As someone from the “Island of Many Hills” — a rough English translation of the Lenape word “Mannahatta,” I tend from time to time to “go off the reservation.”
This is one of those times.
I love Kerrville. Except for about now.
It is 95 degrees warm as I write. And the only shady spot to sit except for inside PAX, where I rented a table for 3-1/2 hours for a delicious coffee and a deliciouser roast beef sandwich (with roasted red peppers, jack cheese, and honey dijon mustard — alas no horse radish — is on a metal bench next to the ATM in front of the Schreiner Building facing Earl Garrett.
I left PAX and walked past the comfortable diners under umbrellas at Franciscos. On Friday they’ll be having the restaurant’s famous chiles rellenos. Today they’re enjoying something else good. But that was not my mission.
My mission was to walk over to the Daughtry Pavillion overlooking the Guadalupe River. The beautiful Guadalupe River. The bountiful, the accessible, the sometimes floodable, but always enjoyable Guadalupe. I wanted to see that Guadalupe from on high. Maybe do a phone call from a bench overlooking that Guadalupe.
Nothing doing.
Closed.
Not sure why, so I Facebook Messengered City Hall. They’re usually good about replying pretty quickly.
So I walked along Water Street, recalling fondly many times sitting at the benches looking out at the street.

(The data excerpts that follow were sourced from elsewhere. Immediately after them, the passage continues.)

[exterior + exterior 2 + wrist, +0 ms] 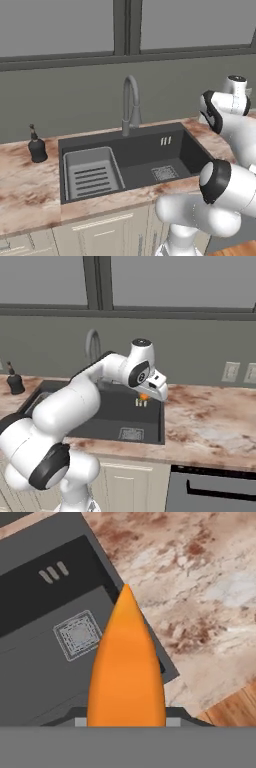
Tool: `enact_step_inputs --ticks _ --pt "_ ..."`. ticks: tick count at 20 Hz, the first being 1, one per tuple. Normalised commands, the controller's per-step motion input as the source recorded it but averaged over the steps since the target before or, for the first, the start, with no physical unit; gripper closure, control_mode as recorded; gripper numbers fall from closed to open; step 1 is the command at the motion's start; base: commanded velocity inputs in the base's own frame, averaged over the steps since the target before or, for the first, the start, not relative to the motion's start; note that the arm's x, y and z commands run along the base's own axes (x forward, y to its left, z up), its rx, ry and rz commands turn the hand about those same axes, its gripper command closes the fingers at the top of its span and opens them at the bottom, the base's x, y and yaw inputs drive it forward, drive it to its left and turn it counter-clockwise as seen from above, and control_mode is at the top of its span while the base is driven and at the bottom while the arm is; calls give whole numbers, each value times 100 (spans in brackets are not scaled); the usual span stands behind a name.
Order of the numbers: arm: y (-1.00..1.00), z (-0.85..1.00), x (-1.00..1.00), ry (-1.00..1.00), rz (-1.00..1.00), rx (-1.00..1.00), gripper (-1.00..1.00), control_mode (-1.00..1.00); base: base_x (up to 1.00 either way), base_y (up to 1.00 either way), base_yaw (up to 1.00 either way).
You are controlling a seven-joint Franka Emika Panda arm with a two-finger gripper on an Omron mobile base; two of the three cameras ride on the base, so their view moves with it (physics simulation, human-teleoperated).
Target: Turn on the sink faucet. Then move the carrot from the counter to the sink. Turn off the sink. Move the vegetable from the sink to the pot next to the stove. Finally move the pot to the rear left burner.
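Note:
The orange carrot [127,672] sits between my gripper's [127,722] fingers, its pointed tip reaching past them. From the right base view, the gripper [145,393] hangs above the right part of the dark sink [150,421] with the carrot [144,397] showing just under the hand. Beneath the carrot lie the sink's right rim [150,637] and the basin floor with its square drain [77,634]. The grey curved faucet [131,102] stands behind the basin, and no stream of water is visible from it. The pot is out of view.
A ribbed insert [92,175] fills the sink's left half. A dark soap dispenser [36,146] stands on the marble counter left of the sink. Bare counter [210,416] stretches right of the sink, with wall outlets [230,372] behind and an oven front [215,488] below.

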Motion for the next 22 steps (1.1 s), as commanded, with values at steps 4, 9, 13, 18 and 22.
enact_step_inputs --ticks 4,9,13,18,22 --pt "0 0 0 0 0 0 100 100 -21 0 -44" --pt "0 0 0 0 0 0 100 100 -25 -4 -52" --pt "0 0 0 0 0 0 100 100 -26 -8 -58" --pt "0 0 0 0 0 0 100 100 -17 -14 -60" --pt "0 0 0 0 0 0 100 100 -10 -19 -60"
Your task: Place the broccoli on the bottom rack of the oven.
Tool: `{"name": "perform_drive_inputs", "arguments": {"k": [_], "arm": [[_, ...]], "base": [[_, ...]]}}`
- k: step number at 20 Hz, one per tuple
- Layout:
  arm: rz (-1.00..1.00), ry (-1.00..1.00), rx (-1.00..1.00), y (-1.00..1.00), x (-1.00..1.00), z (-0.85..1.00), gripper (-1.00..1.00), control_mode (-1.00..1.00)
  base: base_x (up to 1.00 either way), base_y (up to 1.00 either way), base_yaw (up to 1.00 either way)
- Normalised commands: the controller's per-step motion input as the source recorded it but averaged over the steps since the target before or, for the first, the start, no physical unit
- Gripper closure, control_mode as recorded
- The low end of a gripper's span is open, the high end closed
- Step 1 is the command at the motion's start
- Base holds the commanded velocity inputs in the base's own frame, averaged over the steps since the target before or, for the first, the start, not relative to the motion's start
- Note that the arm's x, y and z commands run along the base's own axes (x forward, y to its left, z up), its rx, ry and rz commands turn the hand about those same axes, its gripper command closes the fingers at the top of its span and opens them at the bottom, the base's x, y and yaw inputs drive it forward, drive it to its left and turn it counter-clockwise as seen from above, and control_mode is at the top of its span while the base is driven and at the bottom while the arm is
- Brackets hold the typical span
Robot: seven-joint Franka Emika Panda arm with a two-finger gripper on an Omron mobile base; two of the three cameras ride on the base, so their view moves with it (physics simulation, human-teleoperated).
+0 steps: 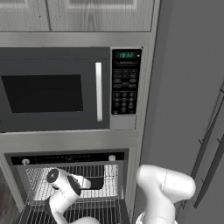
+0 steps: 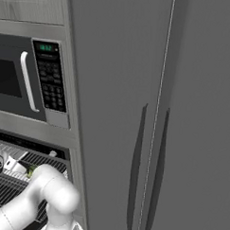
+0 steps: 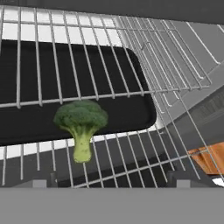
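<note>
The broccoli (image 3: 81,120), a small green floret with a pale stalk, lies on the bars of a silver wire rack (image 3: 131,151) inside the open oven (image 1: 65,158). My gripper (image 3: 109,183) is open; its fingertips stand wide apart just short of the floret, with nothing between them. In the left base view the gripper (image 1: 94,183) reaches into the oven cavity above the lower pulled-out rack (image 1: 96,208). In the right base view a green speck of broccoli (image 2: 32,170) shows beside the hand. I cannot tell for sure which of the two racks bears it.
A black tray (image 3: 43,65) lies beneath the rack bars under the floret's head. A microwave (image 1: 52,89) with a keypad sits above the oven. A tall grey panel (image 2: 159,114) closes off the right side. Wooden floor (image 3: 210,157) shows below the rack's right edge.
</note>
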Motion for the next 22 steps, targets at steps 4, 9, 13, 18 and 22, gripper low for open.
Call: {"name": "perform_drive_inputs", "arguments": {"k": [4,9,13,18,22], "arm": [[0.0,0.0,0.05,0.0,-0.59,1.0,-1.0,-1.0],[0.0,0.0,0.09,0.0,-0.79,1.0,-1.0,-1.0],[0.02,0.0,0.1,0.0,-0.96,1.0,-1.0,-1.0],[0.12,-0.03,0.15,0.0,-0.65,1.0,-1.0,-1.0],[0.16,-0.01,0.27,-0.04,-0.44,1.0,-1.0,-1.0]], "base": [[0.0,0.0,0.0],[0.0,0.0,0.0],[0.0,0.0,0.0],[0.0,0.0,0.0],[0.0,0.0,0.0]]}}
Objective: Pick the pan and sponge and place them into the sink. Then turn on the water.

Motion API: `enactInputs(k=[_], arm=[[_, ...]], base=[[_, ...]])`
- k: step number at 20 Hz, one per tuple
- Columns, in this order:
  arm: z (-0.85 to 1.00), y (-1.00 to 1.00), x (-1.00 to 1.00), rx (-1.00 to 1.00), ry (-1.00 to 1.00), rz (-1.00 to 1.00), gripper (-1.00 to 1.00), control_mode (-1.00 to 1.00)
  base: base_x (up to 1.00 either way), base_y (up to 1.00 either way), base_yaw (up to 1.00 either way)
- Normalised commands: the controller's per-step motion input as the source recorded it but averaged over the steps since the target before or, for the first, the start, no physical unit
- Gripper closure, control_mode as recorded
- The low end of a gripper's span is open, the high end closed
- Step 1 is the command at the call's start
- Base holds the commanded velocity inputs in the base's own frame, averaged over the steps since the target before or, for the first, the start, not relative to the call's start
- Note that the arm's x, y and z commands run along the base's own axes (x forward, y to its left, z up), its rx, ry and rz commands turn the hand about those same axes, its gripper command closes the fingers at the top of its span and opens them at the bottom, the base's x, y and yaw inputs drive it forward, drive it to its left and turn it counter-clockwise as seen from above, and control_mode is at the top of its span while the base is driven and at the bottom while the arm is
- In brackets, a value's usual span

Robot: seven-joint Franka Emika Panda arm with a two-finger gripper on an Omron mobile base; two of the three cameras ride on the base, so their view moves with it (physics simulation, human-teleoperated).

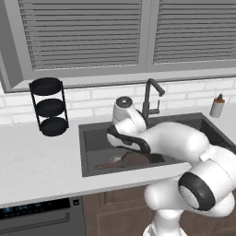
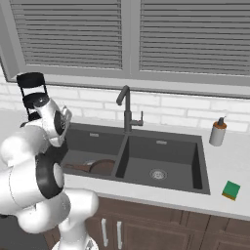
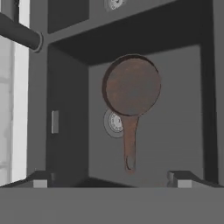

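Pan in the sink, sponge on the counter

The round dark-brown frying pan (image 3: 131, 85) lies in the left bowl of the dark grey double-bowl sink (image 2: 168, 146), beneath the empty, spread-jawed gripper (image 3: 111, 177); the green-and-yellow rectangular sponge (image 2: 231, 190) sits far right on the pale counter (image 2: 229, 163).

I see the pan (image 3: 131, 87) lying flat across the middle of the sink's (image 2: 205, 188) left bowl, its handle over the drain (image 3: 114, 123). The right bowl, center right in the right base view, is bare down to its drain (image 2: 157, 174). The faucet (image 2: 126, 110) rises at the divider's back edge, blocking passage there.
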Motion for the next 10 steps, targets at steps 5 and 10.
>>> enactInputs(k=[5,10], arm=[[0.47,-0.57,-0.99,0.0,-0.34,0.0,-1.0,-1.0],[0.38,-0.77,-0.8,0.02,-0.34,-0.04,-1.0,-1.0]], base=[[0.0,0.0,0.0],[0.0,0.0,0.0]])
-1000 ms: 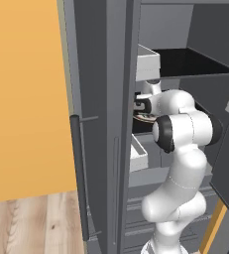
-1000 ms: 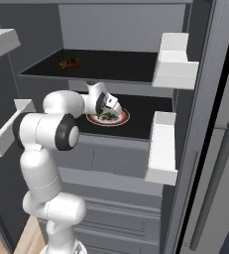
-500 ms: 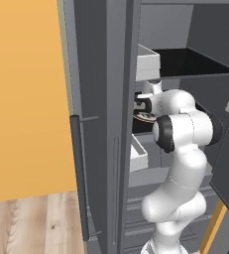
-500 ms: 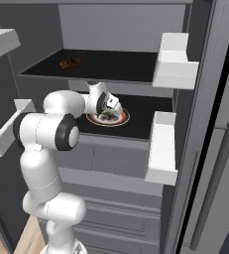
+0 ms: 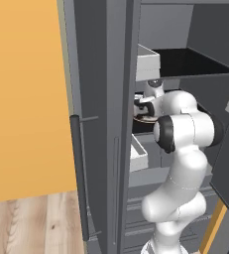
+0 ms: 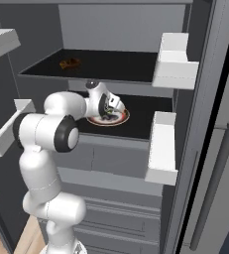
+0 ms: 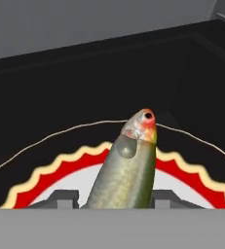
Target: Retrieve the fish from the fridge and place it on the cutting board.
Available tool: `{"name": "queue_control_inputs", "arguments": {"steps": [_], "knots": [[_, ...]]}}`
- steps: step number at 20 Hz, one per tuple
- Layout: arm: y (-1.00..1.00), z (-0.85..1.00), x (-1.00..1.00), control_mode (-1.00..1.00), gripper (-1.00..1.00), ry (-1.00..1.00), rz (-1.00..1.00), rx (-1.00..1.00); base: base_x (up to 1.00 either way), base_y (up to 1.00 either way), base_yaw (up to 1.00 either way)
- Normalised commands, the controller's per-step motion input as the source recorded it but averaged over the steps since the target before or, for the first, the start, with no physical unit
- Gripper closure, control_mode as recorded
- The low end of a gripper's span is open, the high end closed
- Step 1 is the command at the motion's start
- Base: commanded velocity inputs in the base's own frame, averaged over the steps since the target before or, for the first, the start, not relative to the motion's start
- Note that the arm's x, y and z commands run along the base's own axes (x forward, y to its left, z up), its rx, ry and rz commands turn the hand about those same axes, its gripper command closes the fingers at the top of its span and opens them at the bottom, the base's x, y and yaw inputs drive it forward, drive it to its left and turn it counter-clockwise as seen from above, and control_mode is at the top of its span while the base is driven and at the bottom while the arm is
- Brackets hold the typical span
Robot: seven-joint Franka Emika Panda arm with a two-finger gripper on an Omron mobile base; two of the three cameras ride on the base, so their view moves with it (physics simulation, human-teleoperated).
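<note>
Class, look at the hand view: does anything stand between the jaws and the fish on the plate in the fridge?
Nothing visible does. The fish lies on the red-rimmed plate, running straight between the fingertips of the gripper.

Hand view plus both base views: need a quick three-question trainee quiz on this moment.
1. True or false: the slim grey-green fish lies between the dark finger tips.
2. What is under the fish? A) round red-rimmed plate B) wooden board C) white door bin
3. Fill in: the gripper reaches into the tall dark grey ____.

Key: 1 true; 2 A; 3 fridge.
</note>
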Motion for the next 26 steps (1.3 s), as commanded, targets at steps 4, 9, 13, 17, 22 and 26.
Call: {"name": "queue_control_inputs", "arguments": {"steps": [4,9,13,17,22,26], "knots": [[-0.01,0.12,-0.03,-1.0,1.0,-0.17,0.0,-0.03,0.0,0.0,0.0],[-0.01,0.26,-0.06,-1.0,1.0,-0.14,0.0,0.0,0.0,0.0,0.0],[-0.08,0.38,-0.36,-1.0,1.0,-0.04,0.0,0.0,0.0,0.0,0.0],[0.0,0.22,-0.61,-1.0,1.0,-0.02,0.0,0.0,0.0,0.0,0.0],[0.0,0.42,-0.81,-1.0,1.0,-0.08,0.0,0.0,0.0,0.0,0.0],[0.0,0.48,-0.85,-1.0,1.0,-0.07,0.0,0.0,0.0,0.0,0.0]]}}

Well, construction at the Arcadia closed some of the way. No problem (so far). Then I noticed that shop after shop had moved or closed. The only thing open (maybe?) was Humble Fork. And only one, and dusty, bench looking out at a guy moving sheetrock with a forklift from one pile to a second.
OK. Time to get resourceful.
(It was at this time, Dear Reader, that I’d decided to go off the reservation.)
To walk through the Schreiner Building and kick up some dust of my own. A forklift might come in handy.
It was no surprise to me that inside the Schreiner Building — inside the COOL, air-conditioned — did I mention “COOL”? — building, there is copious space. Doing. Absolutely. Nothing. Except being walked on and through and waiting to be rented. Exhibit A (see photos).
After snapping said photos and feeling oh-so-righteous, I found the one bench I knew of in the shade, the one I’m sitting on now and which has a perfect view of PAX and the air-conditioned interior I enjoyed not 15 minutes ago. (Maybe it was more like 30 minutes… I’ve stewed in my juices for half the time since leaving.)
So my recommendation is this: City / Downtown Kerrville / Merchants. Derive a way to use either interior space or sidewalk space in the shade where pedestrians can sit and think positive thoughts about being downtown when it’s in the mid-90s. Because if y’all don’t, we’ll just get in our cars and make traffic on I-10 and not along Earl Garrett and Water Streets.
Stewing finí.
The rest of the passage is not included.